Patients with cluster headache (CH), migraine, and tension-type headache (TTH) differ from each other in regard to sensory function in the trigeminocervical region, ear, and cervical spine, as assessed by quantitative sensory testing (QST), a study in Neurological Sciences suggests.

The study included 16 patients with CH, 52 patients with migraine, 71 patients with TTH, and 30 asymptomatic healthy controls. Participants underwent QST to measure mechanical sensory function in 3 divisions of the trigeminal nerve (forehead [V1], cheek [V2], and jaw [V3]), cranium on the parietal bone, upper trapezius muscle, articular pillar of C2 to C3, suboccipital muscles, and thenar eminence. The types of QST included pressure pain threshold (PPT), tactile detection threshold (TDT), prick detection threshold (PDT), and two-point detection threshold (2PDT).

Patients with TTH had significantly lower PPT values in V1, V2, cranium, upper trapezius muscle, C2 to C3 facet joint, suboccipital muscles, and thenar eminence vs patients with CH (P <.015), migraine (P <.048), and healthy controls (P <.009). Patients with migraine had significantly lower PPT values vs healthy controls in V2 (P <.001), upper trapezius muscle (P =.023), C2 to C3 facet joint (P =.003), and suboccipital muscles (P =.003).

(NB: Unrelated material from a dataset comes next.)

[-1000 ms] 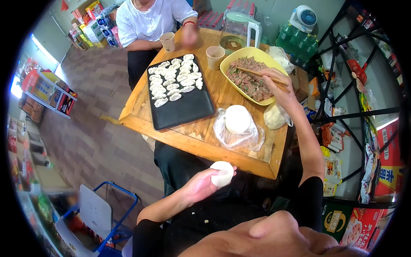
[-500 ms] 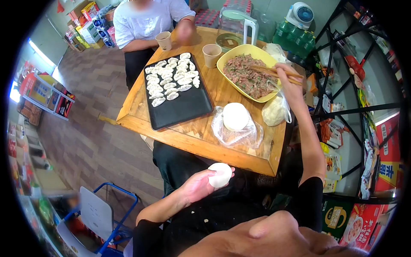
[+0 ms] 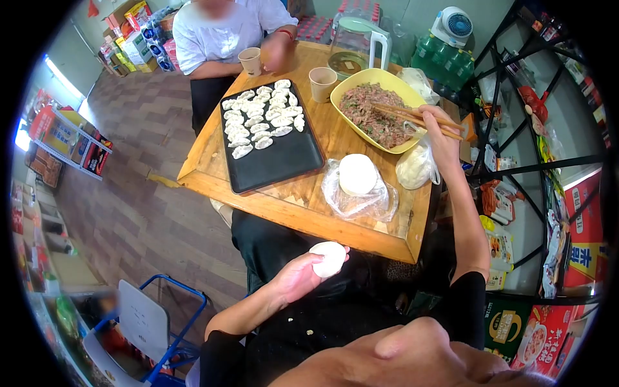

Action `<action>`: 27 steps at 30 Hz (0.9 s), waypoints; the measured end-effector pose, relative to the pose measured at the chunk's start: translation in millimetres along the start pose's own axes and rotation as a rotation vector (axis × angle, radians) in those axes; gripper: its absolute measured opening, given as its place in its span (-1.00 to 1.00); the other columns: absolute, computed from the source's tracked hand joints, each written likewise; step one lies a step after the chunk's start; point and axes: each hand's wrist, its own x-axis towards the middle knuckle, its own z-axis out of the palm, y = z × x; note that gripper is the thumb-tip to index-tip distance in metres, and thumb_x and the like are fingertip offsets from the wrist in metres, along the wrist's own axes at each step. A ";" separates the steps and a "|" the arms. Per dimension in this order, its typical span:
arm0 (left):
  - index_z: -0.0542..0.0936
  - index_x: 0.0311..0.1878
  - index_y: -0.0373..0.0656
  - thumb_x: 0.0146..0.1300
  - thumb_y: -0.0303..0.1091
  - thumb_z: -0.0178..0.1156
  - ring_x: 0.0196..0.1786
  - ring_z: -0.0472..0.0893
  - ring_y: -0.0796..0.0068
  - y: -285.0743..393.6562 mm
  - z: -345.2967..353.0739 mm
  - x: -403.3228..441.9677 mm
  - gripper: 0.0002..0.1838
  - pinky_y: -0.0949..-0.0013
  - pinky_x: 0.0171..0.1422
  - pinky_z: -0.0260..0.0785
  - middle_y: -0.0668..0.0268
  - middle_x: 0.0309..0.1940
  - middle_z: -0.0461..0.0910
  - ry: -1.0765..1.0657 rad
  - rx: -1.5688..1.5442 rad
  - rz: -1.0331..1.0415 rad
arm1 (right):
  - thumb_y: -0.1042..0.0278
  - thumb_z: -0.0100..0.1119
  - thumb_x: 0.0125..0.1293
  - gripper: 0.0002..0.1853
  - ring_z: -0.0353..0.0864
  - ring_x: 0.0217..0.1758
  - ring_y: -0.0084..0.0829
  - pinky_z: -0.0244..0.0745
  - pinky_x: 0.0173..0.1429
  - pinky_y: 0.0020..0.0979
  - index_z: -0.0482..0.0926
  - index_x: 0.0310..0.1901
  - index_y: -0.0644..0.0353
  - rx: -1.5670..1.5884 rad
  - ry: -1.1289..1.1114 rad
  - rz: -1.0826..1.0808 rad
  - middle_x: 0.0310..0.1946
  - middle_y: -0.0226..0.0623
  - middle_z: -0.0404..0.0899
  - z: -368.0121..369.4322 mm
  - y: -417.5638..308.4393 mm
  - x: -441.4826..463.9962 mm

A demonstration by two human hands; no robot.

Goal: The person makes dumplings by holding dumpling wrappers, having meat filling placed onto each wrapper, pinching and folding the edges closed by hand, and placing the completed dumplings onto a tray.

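Tabletop (image 3: pixel 327 134): black tray (image 3: pixel 277 169) of dumplings (image 3: pixel 258 119), centre left.
Wrapper stack (image 3: pixel 358 174): I see it between yellow bowl (image 3: pixel 409 95) and single wrapper (image 3: pixel 330 259).
Right grip (image 3: pixel 442 132): closed round chopsticks (image 3: pixel 398 109), upper right.
Left grip (image 3: pixel 300 276): holding the single wrapper at its finger end, lower centre.

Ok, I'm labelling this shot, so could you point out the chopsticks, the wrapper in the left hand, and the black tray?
Chopsticks (image 3: pixel 405 111), head view: the shafts, toward the tips.
Held wrapper (image 3: pixel 330 259), head view: middle of its pale face.
Black tray (image 3: pixel 277 166), head view: bare stretch of its surface.
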 end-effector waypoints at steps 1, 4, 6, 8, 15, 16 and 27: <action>0.25 0.35 -0.45 0.26 -0.37 0.06 0.39 0.39 0.15 0.3 -2.0 -0.6 -0.39 0.22 0.54 0.12 -0.02 0.34 0.37 -0.012 0.012 0.008 | 0.41 0.10 0.42 -0.82 0.58 -0.14 -0.55 0.46 -0.01 -0.50 0.61 -0.13 0.36 -0.013 0.037 -0.017 -0.22 -0.33 0.62 1.2 4.0 1.6; 0.29 0.33 -0.46 0.29 -0.37 0.05 0.38 0.40 0.23 1.5 1.3 -4.7 -0.42 0.27 0.55 0.09 0.03 0.32 0.41 -0.033 0.042 0.004 | 0.41 0.09 0.42 -0.82 0.58 -0.16 -0.52 0.46 -0.03 -0.50 0.61 -0.12 0.35 -0.076 0.014 -0.064 -0.23 -0.30 0.62 14.1 6.8 4.8; 0.28 0.34 -0.47 0.30 -0.36 0.04 0.39 0.39 0.25 1.6 3.0 -7.5 -0.42 0.29 0.55 0.08 0.04 0.32 0.41 -0.042 0.060 -0.006 | 0.41 0.09 0.42 -0.81 0.58 -0.16 -0.51 0.46 -0.02 -0.49 0.61 -0.11 0.35 -0.083 -0.025 -0.048 -0.23 -0.30 0.62 18.3 4.8 2.1; 0.28 0.35 -0.46 0.30 -0.36 0.04 0.40 0.38 0.25 0.7 2.4 -10.3 -0.41 0.29 0.56 0.07 0.05 0.34 0.39 -0.066 0.051 -0.041 | 0.41 0.10 0.41 -0.81 0.58 -0.16 -0.49 0.46 -0.02 -0.48 0.61 -0.10 0.34 -0.192 -0.080 -0.097 -0.22 -0.27 0.63 20.2 2.1 -0.4; 0.17 0.39 -0.47 0.25 -0.34 0.11 0.43 0.33 0.15 3.6 0.9 -14.5 -0.31 0.24 0.59 0.03 -0.04 0.38 0.30 -0.080 0.070 -0.054 | 0.39 0.06 0.45 -0.79 0.64 -0.07 -0.47 0.53 0.06 -0.47 0.61 -0.07 0.34 0.030 -0.053 0.062 -0.12 -0.25 0.65 8.9 8.3 -10.5; 0.17 0.39 -0.47 0.25 -0.34 0.12 0.43 0.33 0.15 5.2 2.2 -15.4 -0.31 0.24 0.59 0.03 -0.05 0.38 0.30 -0.087 0.063 -0.060 | 0.39 0.05 0.46 -0.78 0.65 -0.06 -0.43 0.56 0.07 -0.44 0.59 -0.04 0.36 0.214 0.006 0.168 -0.10 -0.22 0.64 4.2 8.9 -9.7; 0.17 0.38 -0.48 0.27 -0.30 0.13 0.44 0.31 0.09 5.7 4.1 -18.0 -0.30 0.19 0.60 0.02 -0.11 0.39 0.27 -0.103 -0.013 -0.095 | 0.37 0.07 0.46 -0.76 0.65 -0.04 -0.41 0.63 0.08 -0.39 0.55 0.02 0.35 0.339 0.113 0.208 -0.05 -0.21 0.57 -5.0 27.0 -11.8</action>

In addition, patients with CH in the symptomatic side had higher values of TDT in V1 vs patients with migraine (P =.001), TTH (P <.001), and healthy controls (P <.001) as well as in V2 vs patients with TTH (P =.035). Patients with CH-s had higher 2PDT values in V1 compared with healthy controls (P =.016) but lower values of 2PDT in V2 compared with patients with migraine (P <.001) and TTH (P =.003).

Limitations of the study included the inherent self-reported nature of headache diagnoses, the retrospective nature of the data collection, as well as the small sample sizes in each cohort.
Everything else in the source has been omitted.